07/02/2017

Como torcer pelo Cruzeiro em 2017

Douglas Zimmer*

Salve, China Azul!

Longe de querer determinar a maneira como você, amigo leitor, e toda a torcida celeste devem se comportar e torcer, mas penso que, apesar das individualidades, todos nós podemos ter um pouco em comum na relação com o Cruzeiro em 2017. Não há grandes novidades às quais precisaremos nos acostumar, mas isso, por si só, já significa uma grande situação a ser administrada por nós. Talvez, o grande fato novo neste ano possa ser a mudança na relação clube-torcedor - como clube, aqui, entenda diretoria, comissão técnica e os jogadores.

A equação diretoria + torcedor

Independentemente do resultado das eleições que, no fim deste ano, vão determinar o futuro presidente, está mais do que na hora de instituição e torcida se aproximarem. Evidente que há ações com esse propósito, mas, quanto mais as partes se propuserem a estreitar laços, melhor. Como não estou na direção, só posso fazer a minha parte como torcedor, apoiando. Moro longe e, normalmente, só vejo o Cruzeiro jogando fora de casa. Mas tenho certeza de que muitos que residem pertinho, pertinho, do Mineirão gostariam de ir mais ao estádio, mas, como não está fácil para ninguém, acabam preterindo os jogos por vários motivos.

Torcida deu show no Mineirão em 2016
(Créditos: Juliana Flister/Light Press/Cruzeiro)

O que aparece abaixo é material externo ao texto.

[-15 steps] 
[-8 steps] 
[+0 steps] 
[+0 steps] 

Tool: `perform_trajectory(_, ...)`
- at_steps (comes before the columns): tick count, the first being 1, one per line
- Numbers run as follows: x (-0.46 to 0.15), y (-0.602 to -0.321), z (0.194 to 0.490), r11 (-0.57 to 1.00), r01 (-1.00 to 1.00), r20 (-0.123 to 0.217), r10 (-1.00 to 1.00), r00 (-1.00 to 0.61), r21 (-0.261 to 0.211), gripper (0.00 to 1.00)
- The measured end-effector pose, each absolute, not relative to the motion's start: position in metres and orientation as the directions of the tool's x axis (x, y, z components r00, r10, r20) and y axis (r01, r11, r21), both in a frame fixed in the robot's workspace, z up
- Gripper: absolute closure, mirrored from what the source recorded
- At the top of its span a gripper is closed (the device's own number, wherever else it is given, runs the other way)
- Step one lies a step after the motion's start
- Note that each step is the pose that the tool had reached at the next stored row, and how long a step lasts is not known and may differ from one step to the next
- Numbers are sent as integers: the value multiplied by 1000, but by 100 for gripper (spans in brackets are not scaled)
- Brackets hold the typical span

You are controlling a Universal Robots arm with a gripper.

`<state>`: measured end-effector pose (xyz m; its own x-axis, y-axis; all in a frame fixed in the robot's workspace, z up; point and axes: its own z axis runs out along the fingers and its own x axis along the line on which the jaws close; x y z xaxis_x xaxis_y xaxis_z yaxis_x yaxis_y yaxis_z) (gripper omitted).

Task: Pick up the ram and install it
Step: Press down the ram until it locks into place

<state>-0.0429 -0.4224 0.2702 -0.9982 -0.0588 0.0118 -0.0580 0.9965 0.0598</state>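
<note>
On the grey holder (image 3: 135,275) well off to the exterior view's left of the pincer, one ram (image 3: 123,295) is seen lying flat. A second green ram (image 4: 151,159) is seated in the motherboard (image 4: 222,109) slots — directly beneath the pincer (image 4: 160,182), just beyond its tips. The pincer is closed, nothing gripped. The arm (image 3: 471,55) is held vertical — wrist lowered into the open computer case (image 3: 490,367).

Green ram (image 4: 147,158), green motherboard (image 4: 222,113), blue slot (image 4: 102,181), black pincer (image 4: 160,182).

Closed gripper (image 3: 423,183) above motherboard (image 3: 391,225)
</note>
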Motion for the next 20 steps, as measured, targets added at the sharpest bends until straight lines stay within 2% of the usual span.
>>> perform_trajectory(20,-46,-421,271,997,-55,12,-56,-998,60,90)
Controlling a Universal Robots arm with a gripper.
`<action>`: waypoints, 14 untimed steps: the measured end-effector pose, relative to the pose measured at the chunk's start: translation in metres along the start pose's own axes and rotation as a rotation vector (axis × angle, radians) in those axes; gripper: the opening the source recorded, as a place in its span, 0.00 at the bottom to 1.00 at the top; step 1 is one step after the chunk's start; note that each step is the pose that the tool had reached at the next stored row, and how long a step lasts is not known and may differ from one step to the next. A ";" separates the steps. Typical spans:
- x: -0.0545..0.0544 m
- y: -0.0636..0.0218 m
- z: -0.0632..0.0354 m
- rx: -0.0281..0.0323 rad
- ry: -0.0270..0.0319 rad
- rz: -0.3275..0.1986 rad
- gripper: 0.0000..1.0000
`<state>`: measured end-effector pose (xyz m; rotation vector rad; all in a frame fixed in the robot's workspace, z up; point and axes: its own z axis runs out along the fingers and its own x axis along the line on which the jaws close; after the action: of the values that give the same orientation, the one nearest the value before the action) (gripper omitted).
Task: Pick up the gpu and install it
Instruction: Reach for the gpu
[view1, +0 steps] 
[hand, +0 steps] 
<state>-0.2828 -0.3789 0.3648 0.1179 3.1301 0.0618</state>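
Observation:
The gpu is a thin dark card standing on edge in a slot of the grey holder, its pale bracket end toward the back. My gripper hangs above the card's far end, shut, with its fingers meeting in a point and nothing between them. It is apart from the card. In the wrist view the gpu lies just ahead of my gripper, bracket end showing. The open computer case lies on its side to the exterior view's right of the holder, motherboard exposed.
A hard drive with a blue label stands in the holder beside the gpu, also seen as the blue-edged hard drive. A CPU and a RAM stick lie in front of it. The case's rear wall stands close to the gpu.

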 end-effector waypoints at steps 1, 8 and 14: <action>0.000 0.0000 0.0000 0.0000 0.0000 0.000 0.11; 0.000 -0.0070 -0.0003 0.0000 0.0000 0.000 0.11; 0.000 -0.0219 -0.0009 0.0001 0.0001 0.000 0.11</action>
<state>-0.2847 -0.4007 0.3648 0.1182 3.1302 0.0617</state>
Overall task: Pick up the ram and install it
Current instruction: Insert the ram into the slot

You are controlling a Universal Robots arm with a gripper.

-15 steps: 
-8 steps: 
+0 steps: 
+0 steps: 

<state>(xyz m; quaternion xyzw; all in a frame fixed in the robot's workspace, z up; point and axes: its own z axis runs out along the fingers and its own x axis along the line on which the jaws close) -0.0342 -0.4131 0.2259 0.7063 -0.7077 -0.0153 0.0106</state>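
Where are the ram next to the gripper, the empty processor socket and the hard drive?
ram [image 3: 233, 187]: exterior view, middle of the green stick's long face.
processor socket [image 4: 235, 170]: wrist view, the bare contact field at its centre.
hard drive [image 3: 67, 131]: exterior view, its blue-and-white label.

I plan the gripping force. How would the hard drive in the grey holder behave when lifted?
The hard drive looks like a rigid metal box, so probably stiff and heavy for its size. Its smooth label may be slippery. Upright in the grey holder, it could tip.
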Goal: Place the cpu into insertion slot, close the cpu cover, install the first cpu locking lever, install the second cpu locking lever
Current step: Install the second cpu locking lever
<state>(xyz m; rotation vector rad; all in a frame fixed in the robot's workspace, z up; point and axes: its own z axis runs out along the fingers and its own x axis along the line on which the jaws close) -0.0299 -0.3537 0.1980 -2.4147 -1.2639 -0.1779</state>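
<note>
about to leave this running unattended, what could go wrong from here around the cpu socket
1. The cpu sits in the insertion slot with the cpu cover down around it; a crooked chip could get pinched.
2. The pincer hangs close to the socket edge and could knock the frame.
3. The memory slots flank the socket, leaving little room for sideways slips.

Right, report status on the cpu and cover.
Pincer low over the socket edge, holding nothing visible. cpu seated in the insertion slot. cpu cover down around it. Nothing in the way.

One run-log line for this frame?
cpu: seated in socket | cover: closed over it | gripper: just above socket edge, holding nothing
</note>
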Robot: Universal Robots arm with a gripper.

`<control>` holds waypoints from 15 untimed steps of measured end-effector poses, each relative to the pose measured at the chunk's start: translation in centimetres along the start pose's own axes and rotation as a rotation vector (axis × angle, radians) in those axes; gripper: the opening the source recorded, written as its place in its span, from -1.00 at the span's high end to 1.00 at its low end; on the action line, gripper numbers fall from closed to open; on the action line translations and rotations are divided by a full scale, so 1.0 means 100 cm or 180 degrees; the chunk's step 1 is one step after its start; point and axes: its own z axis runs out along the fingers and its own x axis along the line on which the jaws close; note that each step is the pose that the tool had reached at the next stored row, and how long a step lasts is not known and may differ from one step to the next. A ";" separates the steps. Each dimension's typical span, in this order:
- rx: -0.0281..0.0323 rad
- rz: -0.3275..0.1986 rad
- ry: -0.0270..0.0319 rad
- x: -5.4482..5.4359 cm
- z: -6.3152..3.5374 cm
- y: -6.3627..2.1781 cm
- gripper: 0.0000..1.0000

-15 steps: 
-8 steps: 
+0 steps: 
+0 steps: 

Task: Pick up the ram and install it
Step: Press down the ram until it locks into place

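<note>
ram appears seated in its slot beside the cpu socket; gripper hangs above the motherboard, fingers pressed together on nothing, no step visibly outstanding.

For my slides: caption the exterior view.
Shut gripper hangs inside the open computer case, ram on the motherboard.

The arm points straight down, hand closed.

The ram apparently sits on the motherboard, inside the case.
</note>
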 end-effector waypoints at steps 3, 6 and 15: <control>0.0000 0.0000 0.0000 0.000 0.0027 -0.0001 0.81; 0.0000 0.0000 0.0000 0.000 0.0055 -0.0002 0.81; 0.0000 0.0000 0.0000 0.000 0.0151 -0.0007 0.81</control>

O que quero dizer com isso? Que a torcida tem o dever de ir ao estádio. Somos a alma da equipe. Não existe futebol sem o torcedor. Porém, em contrapartida, cabe à diretoria proporcionar isso. Cabe ao clube trabalhar alternativas para baratear e viabilizar a presença de um maior número de torcedores, mesmo em jogos de menor apelo, como é o caso do estadual. Tivemos péssimo aproveitamento como mandante no Brasileirão de 2016, mesmo com a louvável insistência da torcida cruzeirense em ir ao estádio. Duvido que esse aproveitamento melhore com menos público cantando e apoiando a equipe nas arquibancadas.

Confiança no trabalho de Mano

Mano Menezes terá, pela primeira vez, a chance de começar um trabalho sem estar no 'olho do furacão'. Há dois anos, veio, apagou o fogo, quase classificou o Cruzeiro para a Copa Libertadores e foi embora de uma forma embaraçosa. O tempo passou e, quando surgiu a chance, unindo o útil ao agradável, Mano Menezes novamente assumiu o time em meio a uma crise técnica. Sem tanto brilho como outrora, recuperou jogadores e terminou a temporada de maneira honrosa.

Mano Menezes: 100% no ano, até aqui
(Créditos: Washington Alves/Light Press/Cruzeiro)

Cabe a nós cobrar do treinador que se dedique ao máximo para fazer por merecer a segunda chance e que demonstre que esse início de temporada será fundamental para que tenhamos resultados. Todos reconhecemos seu potencial e será muito interessante vê-lo colocar em prática o que projeta para esse elenco que, desta vez, ele ajudou a montar. Paciência com suas experiências, com suas convicções e com seu temperamento. É isso que, se me permitem, peço a vocês. Tenho a certeza de que ele quer, tanto como nós, que suas ideias funcionem o mais rápido possível.

Apoio e cobrança na hora certa

Muitas caras conhecidas, poucas contratações, algumas incógnitas e outras certezas. O elenco do Cruzeiro é, certamente, bem mais qualificado do que nas últimas duas temporadas e isso me leva a crer que não vamos passar pelas mesmas dificuldades que enfrentamos recentemente. Mesmo assim, saber apoiar quando as coisas funcionarem e, sobretudo, saber o quanto, como e de quem cobrar quando, porventura, as coisas derem errado será fundamental neste ano.

Lucas Silva: o mais novo reforço celeste
(Créditos: Washington Alves/Light Press/Cruzeiro)

Os atletas têm o dever de dar o máximo para corresponder o investimento que neles é feito e, principalmente, a oportunidade de envergar a gloriosa camisa celeste. O torcedor tem a obrigação de apoiar e cobrar na medida certa, sem se iludir ou tampouco esmaecer quando vier o primeiro tropeço. Confesso que sinto saudades da química que existia entre torcida e grupo, por exemplo, em 2013 e 2014. Uma coisa garante a outra. Resultados são importantes, mas a relação arquibancada/gramado é fundamental. É como um círculo virtuoso: façamos nossa parte.

Força, Cruzeiro! Apoiar requer discernimento, filtro, e não significa aplaudir tudo o que for feito por diretoria, comissão técnica e jogadores.

*Gaúcho, apaixonado pelo Cruzeiro desde junho de 1986.
@pqnofx, dono da camisa 10 da seção Fala, Cruzeirense!